If Whatcar is rubbish, you probably couldn't bear Autoexpress, they give three stars on 3.2Q which you can check online. 
There is no need to argue about 2.0T or 3.2Q which is the best because 2.0 TFSI is the engine of the year, lighter, more responsive, more fuel efficient, no wonder the reviewer gives it such high scores. Also, there is quite a bit price difference, I know there will be someone going to say Â¨the 3.2Q has full leather heated seat, four wheel drive, and some little bits, and quicker time in 0 to 60Â¨ but how many times you really use full power in the city, driving thrugh the roundabout? no way!! the Clio probaby quicker than you, a little bit of turbo lag, others will take you for granted, you may chase them back on the straight line but they already think you are slow. I am really looking forward to the new V6 engine, even the TSI one, I think they will be real gem. 
In my opinion, 0 to 60 quicker doesn't mean better, agile car is more fun for me.


----------



## LazyT (Apr 13, 2006)

vul3ck6 said:


> If Whatcar is rubbish, you probably couldn't bear Autoexpress


Actually I can't wait to test out my first modification to the MK2. 8) It doesn't matter, any paper will do. It will be much more satisfying than a performance upgrade to the MK2. :-*

I can't believe that no one has considered installing a Portaloo in the backseat. It has to be the best use of that tight space. If one has a Portaloo, he only has to stop for gas on long road trips. 8)


----------



## squiggel (May 16, 2006)

vul3ck6 said:


> If Whatcar is rubbish, you probably couldn't bear Autoexpress.

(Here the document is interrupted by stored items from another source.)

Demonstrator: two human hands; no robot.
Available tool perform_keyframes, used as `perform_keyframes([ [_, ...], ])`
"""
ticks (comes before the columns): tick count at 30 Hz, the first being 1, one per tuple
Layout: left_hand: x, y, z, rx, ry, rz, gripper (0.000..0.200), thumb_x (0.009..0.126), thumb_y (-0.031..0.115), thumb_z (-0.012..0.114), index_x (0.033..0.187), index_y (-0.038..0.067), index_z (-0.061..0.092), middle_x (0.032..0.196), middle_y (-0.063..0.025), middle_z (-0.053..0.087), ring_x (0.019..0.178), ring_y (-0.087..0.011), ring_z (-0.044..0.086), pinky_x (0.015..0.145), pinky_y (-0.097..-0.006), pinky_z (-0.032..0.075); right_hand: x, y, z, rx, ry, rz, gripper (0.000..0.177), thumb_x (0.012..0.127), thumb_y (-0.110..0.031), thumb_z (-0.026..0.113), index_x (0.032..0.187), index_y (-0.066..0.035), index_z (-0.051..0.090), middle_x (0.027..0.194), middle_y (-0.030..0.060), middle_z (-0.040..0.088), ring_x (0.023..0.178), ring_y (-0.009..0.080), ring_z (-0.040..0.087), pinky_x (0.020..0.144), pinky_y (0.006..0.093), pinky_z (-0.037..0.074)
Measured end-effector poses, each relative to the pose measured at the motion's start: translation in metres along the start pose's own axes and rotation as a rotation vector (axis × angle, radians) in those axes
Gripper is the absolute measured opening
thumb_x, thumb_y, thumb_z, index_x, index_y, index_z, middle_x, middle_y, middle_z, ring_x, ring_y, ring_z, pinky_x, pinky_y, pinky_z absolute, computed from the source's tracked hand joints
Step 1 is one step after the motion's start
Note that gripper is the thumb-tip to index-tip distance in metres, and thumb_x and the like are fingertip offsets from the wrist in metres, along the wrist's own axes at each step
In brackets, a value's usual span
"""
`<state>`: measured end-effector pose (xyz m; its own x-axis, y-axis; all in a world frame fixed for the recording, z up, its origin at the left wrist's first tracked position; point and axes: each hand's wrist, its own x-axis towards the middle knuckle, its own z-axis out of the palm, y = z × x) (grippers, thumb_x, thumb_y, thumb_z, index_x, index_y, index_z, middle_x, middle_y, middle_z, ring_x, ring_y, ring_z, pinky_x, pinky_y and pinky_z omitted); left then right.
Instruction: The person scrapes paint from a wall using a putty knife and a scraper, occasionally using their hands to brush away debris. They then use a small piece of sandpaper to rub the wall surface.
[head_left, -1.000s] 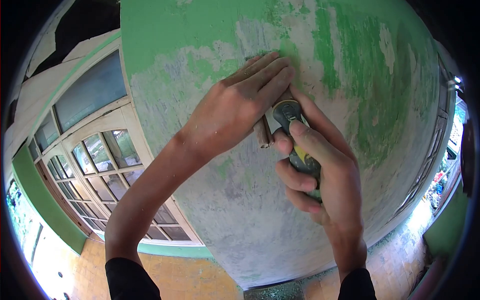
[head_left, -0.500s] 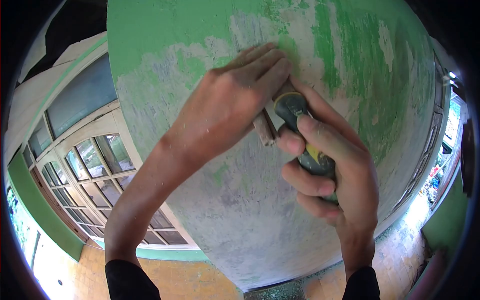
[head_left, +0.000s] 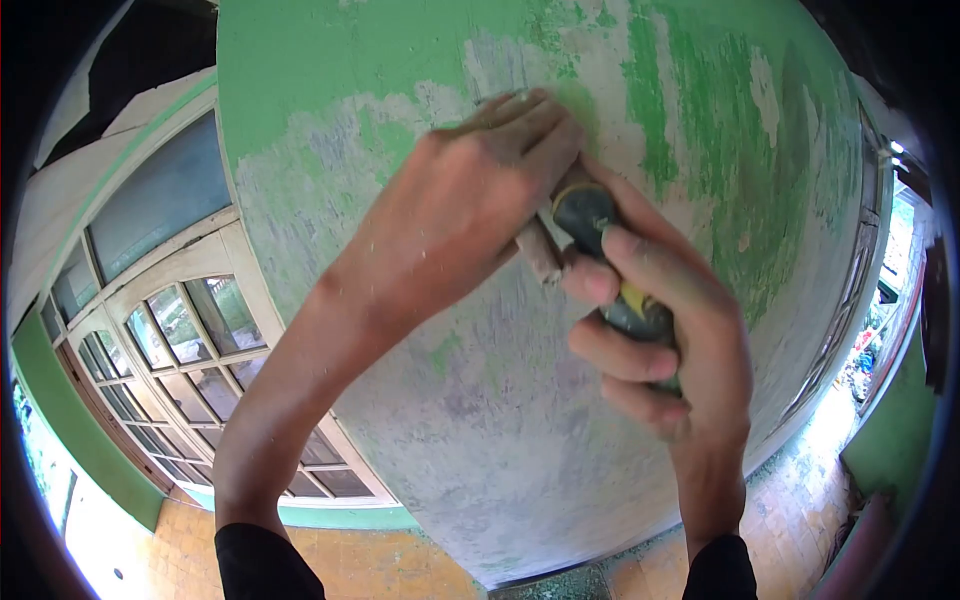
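My right hand (head_left: 690,320) is wrapped around the dark, yellow-marked handle of a hand scraper (head_left: 585,212). Over the tool's front end lies my left hand (head_left: 490,165), its fingers closed and pressing toward the wall. A worn grey-brown bar (head_left: 538,252), apparently part of the tool's head, sticks out below the left palm. The working edge is hidden behind my left fingers. Both hands meet on the upper middle of a wall (head_left: 480,430), where patches of green paint border bare grey-white plaster.
White-framed glass doors (head_left: 195,350) stand to the left beside a green pillar (head_left: 75,410). Below the wall runs a yellowish tiled floor (head_left: 370,560), with green paint flakes (head_left: 565,582) at its foot. A bright opening (head_left: 880,320) shows on the right.
Both hands and the scraper have shifted very slightly along the wall, and the right hand sits a touch lower. The grip of both hands is the same.
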<state>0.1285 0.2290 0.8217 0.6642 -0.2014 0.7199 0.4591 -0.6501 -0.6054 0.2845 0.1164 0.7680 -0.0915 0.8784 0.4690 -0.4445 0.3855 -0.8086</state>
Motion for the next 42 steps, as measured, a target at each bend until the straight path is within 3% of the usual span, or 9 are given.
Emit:
perform_keyframes([
  [10,-0.002,0.005,0.002,-0.032,-0.013,-0.014,0.049,0.081,0.008,0.072,0.129,0.001,0.065,0.132,-0.0193,0.067,0.127,-0.0382,0.062,0.102,-0.0442,0.057,0.004,0.006,-0.01,0.108,-0.129,-0.026,0.061,0.106,-0.023,0.048,0.164,-0.015,0.028,0.091,0.0002,0.049,0.045,-0.0007,0.031,0.027,0.0159,0.02],
  [12,-0.004,0.006,0.004,0.015,0.015,0.017,0.049,0.08,0.006,0.072,0.129,0.001,0.065,0.131,-0.019,0.068,0.127,-0.0376,0.063,0.101,-0.0437,0.057,-0.007,0.007,-0.009,0.067,-0.069,-0.002,0.061,0.106,-0.022,0.047,0.164,-0.015,0.027,0.092,0.0008,0.049,0.044,-0.0005,0.032,0.027,0.0158,0.021],
  [16,0.0,0.007,-0.008,-0.115,-0.12,-0.072,0.049,0.081,0.008,0.071,0.13,0.002,0.065,0.132,-0.0179,0.068,0.127,-0.0365,0.063,0.102,-0.0432,0.057,-0.011,-0.003,-0.007,0.122,-0.091,0.031,0.06,0.107,-0.021,0.044,0.164,-0.014,0.027,0.09,0.0014,0.049,0.043,-0.0001,0.031,0.026,0.016,0.021],
  [18,-0.003,0.006,-0.006,-0.061,-0.088,0.029,0.05,0.082,0.009,0.07,0.13,0.001,0.064,0.132,-0.0177,0.068,0.129,-0.0361,0.062,0.104,-0.0435,0.055,-0.009,0.009,-0.011,0.107,-0.083,0.016,0.059,0.108,-0.02,0.043,0.164,-0.014,0.026,0.09,0.0014,0.049,0.043,-0.0002,0.031,0.026,0.0159,0.021],
  [22,-0.002,0.006,-0.002,-0.015,-0.018,0.032,0.05,0.081,0.009,0.07,0.13,0.001,0.064,0.132,-0.0177,0.068,0.13,-0.0362,0.06,0.106,-0.0438,0.054,-0.005,0.005,-0.019,0.129,-0.186,0.009,0.063,0.107,-0.017,0.045,0.165,-0.019,0.024,0.094,0.0033,0.049,0.051,0.0036,0.035,0.032,0.0181,0.025],
  [25,-0.002,0.007,-0.003,-0.048,-0.079,0.0,0.05,0.081,0.008,0.069,0.13,0.0,0.064,0.132,-0.0182,0.067,0.13,-0.0363,0.06,0.107,-0.0435,0.054,-0.005,0.009,-0.02,0.13,-0.172,0.031,0.062,0.107,-0.017,0.044,0.165,-0.02,0.024,0.094,0.0029,0.05,0.051,0.0036,0.036,0.032,0.0183,0.025],
  [31,0.005,0.0,0.001,0.041,0.009,0.039,0.049,0.08,0.005,0.07,0.128,-0.001,0.064,0.131,-0.0199,0.067,0.129,-0.0368,0.061,0.108,-0.0439,0.054,0.007,0.002,-0.019,0.103,-0.189,-0.013,0.062,0.107,-0.018,0.045,0.165,-0.021,0.025,0.094,0.0022,0.05,0.051,0.0031,0.037,0.032,0.0178,0.024],
  [40,0.001,0.016,-0.003,-0.026,-0.112,-0.047,0.049,0.079,0.0,0.072,0.127,-0.001,0.063,0.132,-0.0193,0.066,0.128,-0.0374,0.061,0.106,-0.0441,0.055,-0.002,0.009,-0.027,0.112,-0.187,0.059,0.063,0.106,-0.019,0.046,0.165,-0.022,0.025,0.093,0.0019,0.05,0.05,0.0035,0.035,0.033,0.0181,0.024],
  [42,-0.003,0.016,0.004,0.037,-0.009,0.018,0.054,0.074,-0.004,0.074,0.127,-0.001,0.063,0.132,-0.019,0.066,0.129,-0.0385,0.06,0.104,-0.0444,0.055,0.002,0.01,-0.027,0.061,-0.178,0.064,0.063,0.106,-0.018,0.046,0.165,-0.022,0.024,0.093,0.0017,0.05,0.051,0.0038,0.036,0.035,0.0191,0.025],
])
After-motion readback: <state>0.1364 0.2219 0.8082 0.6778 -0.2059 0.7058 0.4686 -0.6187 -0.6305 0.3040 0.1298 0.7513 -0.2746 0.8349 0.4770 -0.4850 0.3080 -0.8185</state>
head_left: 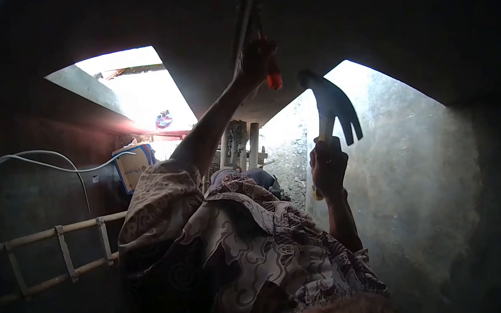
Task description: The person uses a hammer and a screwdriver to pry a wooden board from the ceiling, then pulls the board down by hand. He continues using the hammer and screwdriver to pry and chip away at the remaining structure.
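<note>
My right hand is wrapped round the yellow handle of a claw hammer. The dark hammer head points upward, its claw curving down to the right. Stretched up toward the dark surface above, my left hand is closed on a long, dark tool with a red handle end. Shadow hides the tool's upper part, so I cannot tell its kind. The hammer head is apart from the red end, lower and to its right.
At left, a wooden ladder lies against the dark wall. A white cable loops above it, near a cardboard box. Bright light comes through an opening. Several poles stand behind my body, and a grey wall rises on the right.
</note>
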`<act>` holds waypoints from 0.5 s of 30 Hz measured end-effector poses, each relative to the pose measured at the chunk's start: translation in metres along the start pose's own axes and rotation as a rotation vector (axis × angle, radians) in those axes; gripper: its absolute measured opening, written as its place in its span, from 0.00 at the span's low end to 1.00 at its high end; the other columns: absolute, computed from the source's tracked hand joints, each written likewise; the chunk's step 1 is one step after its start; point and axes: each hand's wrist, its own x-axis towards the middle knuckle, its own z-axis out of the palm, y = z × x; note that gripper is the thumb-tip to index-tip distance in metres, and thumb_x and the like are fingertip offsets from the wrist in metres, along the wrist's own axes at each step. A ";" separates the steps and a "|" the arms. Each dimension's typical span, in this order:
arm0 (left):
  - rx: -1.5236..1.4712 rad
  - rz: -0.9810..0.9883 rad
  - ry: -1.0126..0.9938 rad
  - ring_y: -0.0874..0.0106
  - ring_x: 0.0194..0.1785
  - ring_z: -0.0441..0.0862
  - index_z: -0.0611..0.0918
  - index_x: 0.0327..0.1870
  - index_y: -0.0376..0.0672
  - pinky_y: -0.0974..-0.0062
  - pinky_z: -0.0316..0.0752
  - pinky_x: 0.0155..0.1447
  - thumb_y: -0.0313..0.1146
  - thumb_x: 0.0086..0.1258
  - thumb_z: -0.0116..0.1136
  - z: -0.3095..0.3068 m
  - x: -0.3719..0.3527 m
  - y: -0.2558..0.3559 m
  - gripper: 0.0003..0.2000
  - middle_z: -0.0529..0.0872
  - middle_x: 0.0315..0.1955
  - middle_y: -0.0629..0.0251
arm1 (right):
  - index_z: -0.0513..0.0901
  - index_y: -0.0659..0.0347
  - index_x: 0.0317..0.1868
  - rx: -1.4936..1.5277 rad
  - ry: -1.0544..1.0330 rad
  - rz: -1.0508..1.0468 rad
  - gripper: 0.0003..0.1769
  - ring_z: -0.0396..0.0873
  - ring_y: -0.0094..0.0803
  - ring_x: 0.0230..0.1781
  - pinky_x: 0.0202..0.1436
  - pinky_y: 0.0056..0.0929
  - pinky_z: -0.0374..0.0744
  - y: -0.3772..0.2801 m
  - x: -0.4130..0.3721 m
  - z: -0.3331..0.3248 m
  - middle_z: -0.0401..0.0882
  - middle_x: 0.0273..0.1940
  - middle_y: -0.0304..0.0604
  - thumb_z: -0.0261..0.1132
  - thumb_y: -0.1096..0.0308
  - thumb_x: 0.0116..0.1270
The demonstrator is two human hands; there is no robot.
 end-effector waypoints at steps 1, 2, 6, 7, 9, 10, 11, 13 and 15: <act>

Autoexpress really is rubbish, but What Car is pretty trustworthy. In relative terms to other car mags anyway...


----------



## Johnnywb (May 31, 2006)

Toshiba said:


> god - this so bores me. 20T people if you are happy cool. the 3.2 ADDS 4WD and better performance - The cars are the same other than that. power is applied in a different way on the turbo models so they 'feel' quick. Its doesnt mean they are quicker.
> 
> Chip the 20T and it will be as quick, chip the 3.2 (+15bhp) and it will be quicker than a chipped 20T.
> 
> ...


***king brilliant. I have to say 100% honestly that it's starting to turn me off this forum. Too much ends up in a 2.0T v 3.2 argument, we've been there, done that umpteen million times.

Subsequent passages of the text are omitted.